### Your objective
Within the listing below, the lines to output run from the one containing "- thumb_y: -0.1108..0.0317" through the one containing "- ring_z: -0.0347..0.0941"; copy them exactly and nothing else.

### Dataset section
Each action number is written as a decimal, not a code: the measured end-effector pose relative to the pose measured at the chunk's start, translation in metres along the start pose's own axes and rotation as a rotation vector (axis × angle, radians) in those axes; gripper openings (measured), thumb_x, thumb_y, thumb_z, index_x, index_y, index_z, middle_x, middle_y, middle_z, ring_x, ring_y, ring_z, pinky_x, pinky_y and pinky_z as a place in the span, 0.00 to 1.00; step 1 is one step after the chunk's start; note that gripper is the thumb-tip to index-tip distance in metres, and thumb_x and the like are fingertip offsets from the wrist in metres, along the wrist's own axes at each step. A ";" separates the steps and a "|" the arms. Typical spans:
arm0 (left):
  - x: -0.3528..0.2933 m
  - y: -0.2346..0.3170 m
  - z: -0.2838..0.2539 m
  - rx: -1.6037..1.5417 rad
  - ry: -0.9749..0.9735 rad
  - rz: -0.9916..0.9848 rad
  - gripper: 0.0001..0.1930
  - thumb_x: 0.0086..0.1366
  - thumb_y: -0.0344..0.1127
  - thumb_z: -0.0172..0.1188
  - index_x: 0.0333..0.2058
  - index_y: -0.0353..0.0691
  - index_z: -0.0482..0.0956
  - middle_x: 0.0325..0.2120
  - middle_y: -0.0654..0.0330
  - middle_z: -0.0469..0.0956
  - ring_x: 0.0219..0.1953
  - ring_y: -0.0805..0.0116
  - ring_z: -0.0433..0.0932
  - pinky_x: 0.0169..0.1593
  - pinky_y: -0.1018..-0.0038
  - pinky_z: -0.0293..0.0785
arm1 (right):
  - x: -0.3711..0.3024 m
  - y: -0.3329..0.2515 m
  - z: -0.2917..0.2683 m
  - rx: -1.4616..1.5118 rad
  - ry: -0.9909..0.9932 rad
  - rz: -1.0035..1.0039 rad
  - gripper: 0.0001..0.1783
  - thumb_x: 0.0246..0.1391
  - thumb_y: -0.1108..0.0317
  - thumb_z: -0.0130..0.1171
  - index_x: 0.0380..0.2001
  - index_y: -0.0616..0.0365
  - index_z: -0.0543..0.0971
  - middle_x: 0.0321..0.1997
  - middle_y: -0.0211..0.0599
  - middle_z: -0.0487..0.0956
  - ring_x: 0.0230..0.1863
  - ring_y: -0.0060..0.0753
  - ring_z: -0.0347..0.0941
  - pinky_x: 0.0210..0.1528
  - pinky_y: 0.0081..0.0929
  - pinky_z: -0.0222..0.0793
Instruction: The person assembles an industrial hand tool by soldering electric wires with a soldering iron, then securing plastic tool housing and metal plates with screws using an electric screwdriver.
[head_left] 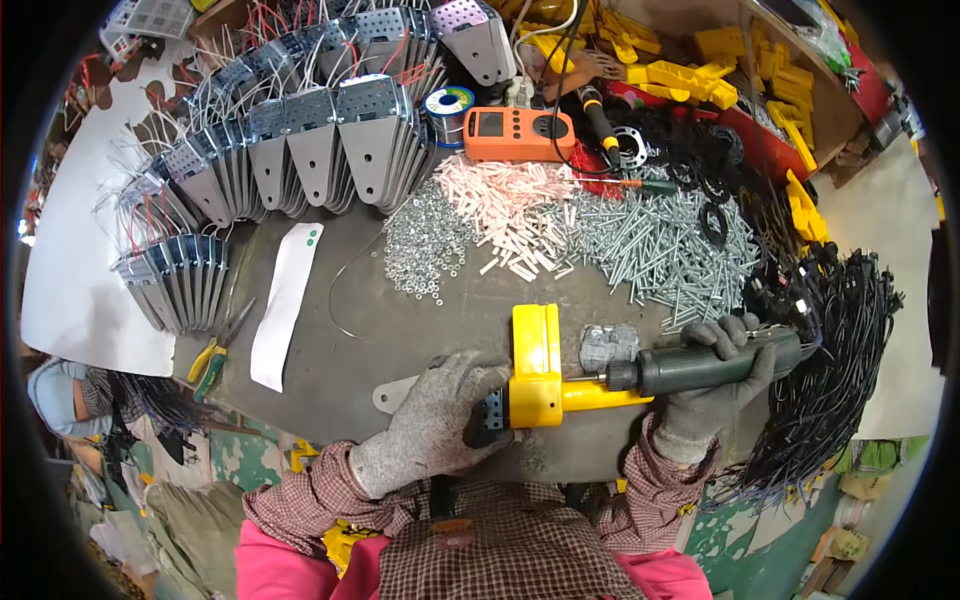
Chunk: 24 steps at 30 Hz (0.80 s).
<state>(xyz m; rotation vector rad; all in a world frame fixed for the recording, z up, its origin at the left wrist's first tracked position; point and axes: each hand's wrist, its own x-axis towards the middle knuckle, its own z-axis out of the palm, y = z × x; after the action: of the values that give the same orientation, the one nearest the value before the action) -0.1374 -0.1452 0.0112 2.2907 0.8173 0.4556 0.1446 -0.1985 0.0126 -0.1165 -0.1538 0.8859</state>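
Observation:
In a grey work glove, my left hand (440, 412) is closed round a metal plate assembly whose grey plate end (392, 395) pokes out to the left. A yellow plastic housing (537, 368) with a handle sits against that assembly. My right hand (715, 385), also gloved, grips a dark green electric screwdriver (715, 364) lying sideways. Its thin bit meets the right side of the yellow housing; whether a screw is at the tip cannot be made out. A crumpled grey piece (608, 346) lies just behind the screwdriver.
Behind my hands lie heaps of nuts (425, 245), pale sleeves (515, 205) and long screws (675, 245). Stacked metal plates with wires (375, 140) fill the back left. An orange meter (518, 134) stands behind. Black cables (835, 370) hang at the right; pliers (215, 360) lie left.

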 end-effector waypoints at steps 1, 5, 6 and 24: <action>0.001 -0.001 -0.001 -0.006 -0.022 -0.031 0.35 0.52 0.46 0.72 0.56 0.38 0.69 0.53 0.46 0.70 0.57 0.45 0.68 0.62 0.53 0.62 | 0.000 0.002 0.001 -0.020 -0.022 0.001 0.17 0.60 0.60 0.60 0.46 0.55 0.70 0.32 0.30 0.68 0.30 0.23 0.67 0.44 0.32 0.67; 0.000 -0.001 0.000 -0.021 -0.046 -0.058 0.35 0.52 0.46 0.72 0.56 0.38 0.69 0.52 0.45 0.71 0.57 0.45 0.68 0.62 0.53 0.62 | 0.001 0.005 -0.002 -0.048 -0.055 -0.014 0.19 0.60 0.58 0.60 0.47 0.56 0.70 0.32 0.31 0.69 0.31 0.24 0.67 0.43 0.31 0.66; 0.000 0.000 0.000 -0.033 -0.030 -0.044 0.35 0.52 0.47 0.72 0.55 0.38 0.69 0.51 0.46 0.71 0.57 0.44 0.68 0.62 0.53 0.63 | 0.001 0.004 -0.005 -0.044 -0.056 -0.007 0.19 0.60 0.58 0.60 0.47 0.56 0.70 0.32 0.31 0.69 0.31 0.24 0.67 0.43 0.31 0.66; -0.005 -0.020 0.003 -0.549 0.248 -0.041 0.44 0.46 0.36 0.75 0.61 0.33 0.62 0.51 0.45 0.72 0.58 0.43 0.68 0.62 0.55 0.64 | 0.002 0.016 0.004 -0.045 -0.084 -0.007 0.25 0.64 0.58 0.55 0.59 0.55 0.65 0.40 0.36 0.69 0.32 0.25 0.70 0.49 0.33 0.70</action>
<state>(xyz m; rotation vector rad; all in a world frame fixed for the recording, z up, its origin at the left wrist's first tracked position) -0.1489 -0.1378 -0.0052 1.7280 0.7416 0.8429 0.1324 -0.1868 0.0142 -0.1206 -0.2523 0.8808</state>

### Exercise response
  - thumb_y: -0.1108..0.0317
  - thumb_z: -0.0130..0.1171
  - index_x: 0.0380..0.2001
  - index_y: -0.0616..0.0365
  - index_z: -0.0543..0.0971
  - middle_x: 0.0321..0.1997
  - middle_y: -0.0211..0.0599
  - middle_z: -0.0487..0.0956
  - ring_x: 0.0230..0.1863
  - ring_y: -0.0060..0.0753
  - ring_z: -0.0347..0.0941

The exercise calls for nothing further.